What to do —
Each line of the data below from the one holding "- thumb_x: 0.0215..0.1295" to the one holding "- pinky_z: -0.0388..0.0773", inclusive, is to be reproduced exactly; no other line belongs in the answer.

Data block —

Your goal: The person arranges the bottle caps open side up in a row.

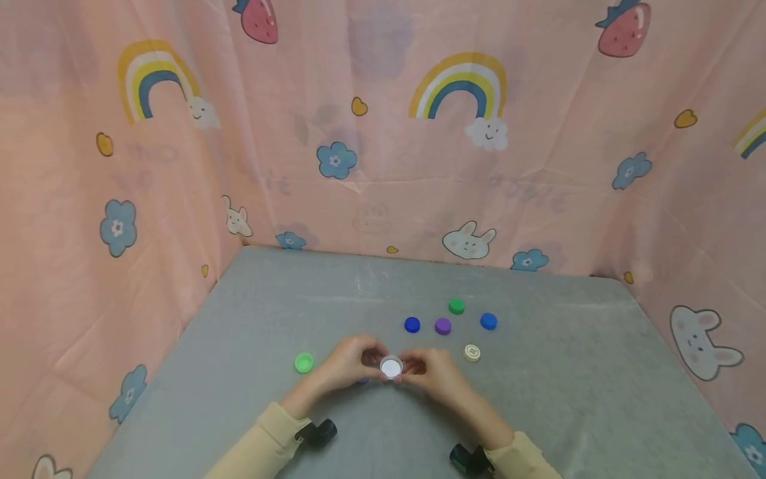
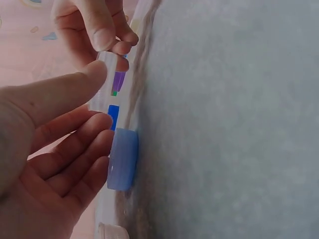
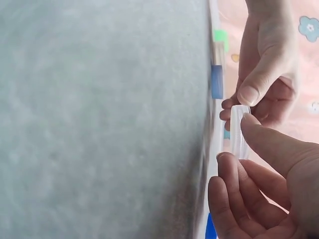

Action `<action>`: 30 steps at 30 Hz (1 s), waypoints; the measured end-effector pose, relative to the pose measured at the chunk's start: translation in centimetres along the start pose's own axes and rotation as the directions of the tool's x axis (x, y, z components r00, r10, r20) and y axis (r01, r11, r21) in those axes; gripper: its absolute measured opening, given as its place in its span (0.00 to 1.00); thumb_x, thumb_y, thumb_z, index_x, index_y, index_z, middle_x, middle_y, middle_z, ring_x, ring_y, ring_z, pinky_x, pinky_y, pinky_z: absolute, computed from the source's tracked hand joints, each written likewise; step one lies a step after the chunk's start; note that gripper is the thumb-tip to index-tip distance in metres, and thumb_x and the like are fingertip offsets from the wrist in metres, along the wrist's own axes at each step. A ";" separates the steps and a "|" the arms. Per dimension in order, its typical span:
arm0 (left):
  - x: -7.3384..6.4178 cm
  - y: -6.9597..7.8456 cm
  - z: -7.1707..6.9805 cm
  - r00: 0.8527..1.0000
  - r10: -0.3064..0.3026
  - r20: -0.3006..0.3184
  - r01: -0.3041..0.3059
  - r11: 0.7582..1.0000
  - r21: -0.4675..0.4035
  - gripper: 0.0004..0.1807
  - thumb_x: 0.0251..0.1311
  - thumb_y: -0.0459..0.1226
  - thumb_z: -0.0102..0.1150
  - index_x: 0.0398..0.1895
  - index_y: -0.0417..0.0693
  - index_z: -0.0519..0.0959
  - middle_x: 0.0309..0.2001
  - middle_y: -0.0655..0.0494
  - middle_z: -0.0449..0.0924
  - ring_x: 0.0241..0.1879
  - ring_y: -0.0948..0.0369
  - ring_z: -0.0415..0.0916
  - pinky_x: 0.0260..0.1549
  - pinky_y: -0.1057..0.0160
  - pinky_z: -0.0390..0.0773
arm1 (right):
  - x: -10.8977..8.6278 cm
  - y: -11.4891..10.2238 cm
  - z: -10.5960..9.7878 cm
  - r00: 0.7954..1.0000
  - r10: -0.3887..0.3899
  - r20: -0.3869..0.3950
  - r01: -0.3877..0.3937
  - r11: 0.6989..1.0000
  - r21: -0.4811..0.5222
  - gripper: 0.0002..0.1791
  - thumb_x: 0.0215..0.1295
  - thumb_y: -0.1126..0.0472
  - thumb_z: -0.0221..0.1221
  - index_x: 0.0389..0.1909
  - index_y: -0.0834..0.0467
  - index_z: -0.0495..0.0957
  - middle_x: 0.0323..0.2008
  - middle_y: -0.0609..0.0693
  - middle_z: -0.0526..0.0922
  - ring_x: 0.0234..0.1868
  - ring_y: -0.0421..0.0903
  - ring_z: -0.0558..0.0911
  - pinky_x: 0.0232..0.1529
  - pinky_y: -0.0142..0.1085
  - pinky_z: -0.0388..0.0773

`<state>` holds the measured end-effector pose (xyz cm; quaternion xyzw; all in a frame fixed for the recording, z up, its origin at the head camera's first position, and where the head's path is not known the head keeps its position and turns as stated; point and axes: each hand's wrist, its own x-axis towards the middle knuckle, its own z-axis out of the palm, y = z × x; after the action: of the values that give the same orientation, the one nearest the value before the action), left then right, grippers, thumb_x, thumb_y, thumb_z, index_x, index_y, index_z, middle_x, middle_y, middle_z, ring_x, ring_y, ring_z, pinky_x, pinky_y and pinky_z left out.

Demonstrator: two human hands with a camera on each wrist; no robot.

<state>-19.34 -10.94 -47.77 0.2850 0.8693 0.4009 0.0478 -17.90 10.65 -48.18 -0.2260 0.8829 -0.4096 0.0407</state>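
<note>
A white translucent bottle cap [image 1: 391, 367] is held up between two hands over the table, its hollow side facing the head camera. My left hand [image 1: 350, 362] pinches its left edge, thumb against the rim. On the opposite edge, my right hand [image 1: 435, 374] pinches with thumb and fingers. In the right wrist view the cap [image 3: 239, 132] appears edge-on, with a ridged side. A blue bottle cap [image 2: 123, 159] stands on the table close to the left fingers; in the head view that hand mostly hides it.
Left of the hands lies a light green cap [image 1: 304, 362]. Beyond them are a dark blue cap [image 1: 412, 324], a purple cap [image 1: 443, 326], a green cap [image 1: 457, 306], another blue cap [image 1: 489, 321] and a cream cap [image 1: 472, 352]. A pink patterned curtain [image 1: 383, 199] surrounds the grey table [image 1: 574, 372].
</note>
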 end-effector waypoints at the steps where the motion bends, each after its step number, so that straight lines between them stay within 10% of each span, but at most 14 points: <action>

Exercise output —
  - thumb_x: 0.0215..0.1295
  - thumb_y: -0.1126..0.0472
  - thumb_z: -0.0221..0.1221
  - index_x: 0.0389..0.1909
  - index_y: -0.0834..0.0467
  - index_z: -0.0495..0.0957
  - middle_x: 0.0323..0.2008
  - middle_y: -0.0609..0.0693
  - middle_z: -0.0526..0.0922
  - ring_x: 0.0234..0.1868
  - ring_y: -0.0421..0.0903
  - ring_z: -0.0558..0.0911
  - pinky_x: 0.0232..0.1529
  - pinky_y: -0.0142..0.1085
  - pinky_z: -0.0388..0.0773

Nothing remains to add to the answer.